I’ll often want to send a message to someone I’m thinking about without the imposed pressure to segue into an open-ended “Hey, how are things?”-conversation. Ryan recently used an acronym that captures this nicely, “NRN.”

iMessage Conversation: A: “nrn”, B: “?”, A: “No Response needed”, B: “TIL”

Ending thoughtful texts—“Hi, I miss your face Toshi. Please move back to NYC.”—with “NRN” signals a digital pulse instead of an obligation to reply immediately.

Thinking generally, AIM (RIP) Away Messages might’ve been onto something when it comes to online social cues. Just because you’re online, doesn’t mean you have to respond.

Posting is Different than Conversing

I no longer buy into the idea that one shouldn’t post online if they have haven’t replied to emails, texts, etc. Posting is different than conversing.

Tangentially, Derek Sivers pointed out how “digital talking” can ironically leave us fatigued to do the same in-person:

I’ll sit alone in my little office for 8-10 hours, engaging with 100 people’s lives and questions for a few minutes each, and then go home.

Then when friends want to hang out with me, I say I need some alone time first.

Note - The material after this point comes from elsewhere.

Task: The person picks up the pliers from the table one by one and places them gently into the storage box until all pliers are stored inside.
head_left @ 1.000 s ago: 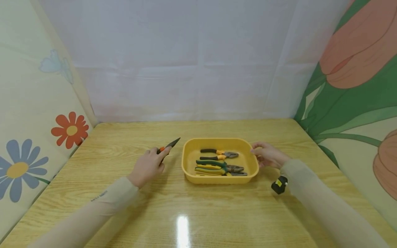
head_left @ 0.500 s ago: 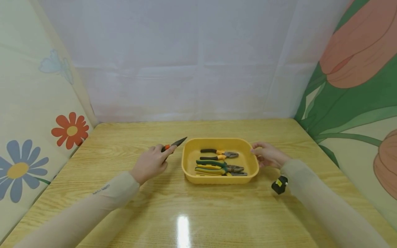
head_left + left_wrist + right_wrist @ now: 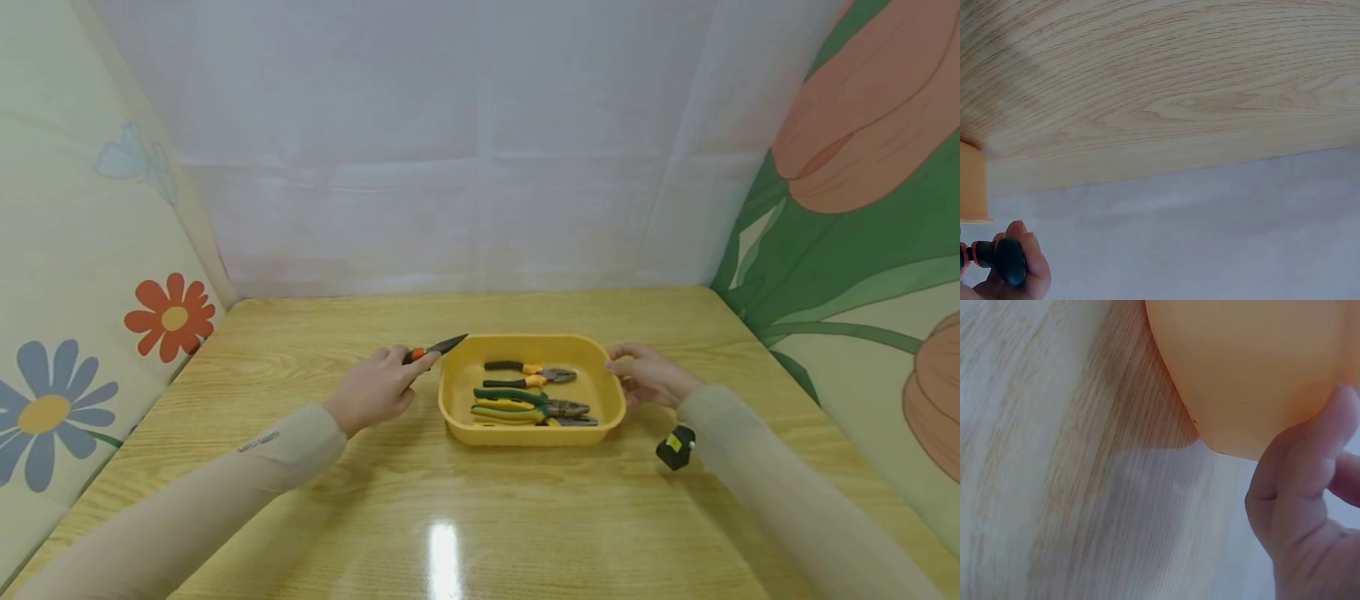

They say I’ve been alone all day. So I explain that I’ve been massively social all day long, and feel spent, even though I’ve been sitting alone.

I like it, so I’m not complaining — just explaining. It’s unusual to be physically alone, but extremely social. A solitary socialite.


Funny how the above thoughts stemmed from a single setting on my phone. I’m beyond grateful to be physically and digitally surrounded by friends and family. However, the lack of social cues in the latter context means that we should reply when we’re ready. Doing so helps both sides of the conversation.


Special thanks to Kate, Jason, and Will for reading early drafts of this entry.

The best: someone addressing all of a multipart text

  1. This doesn’t have to be binary! iOS let’s you selectively enable receipts for specific contacts.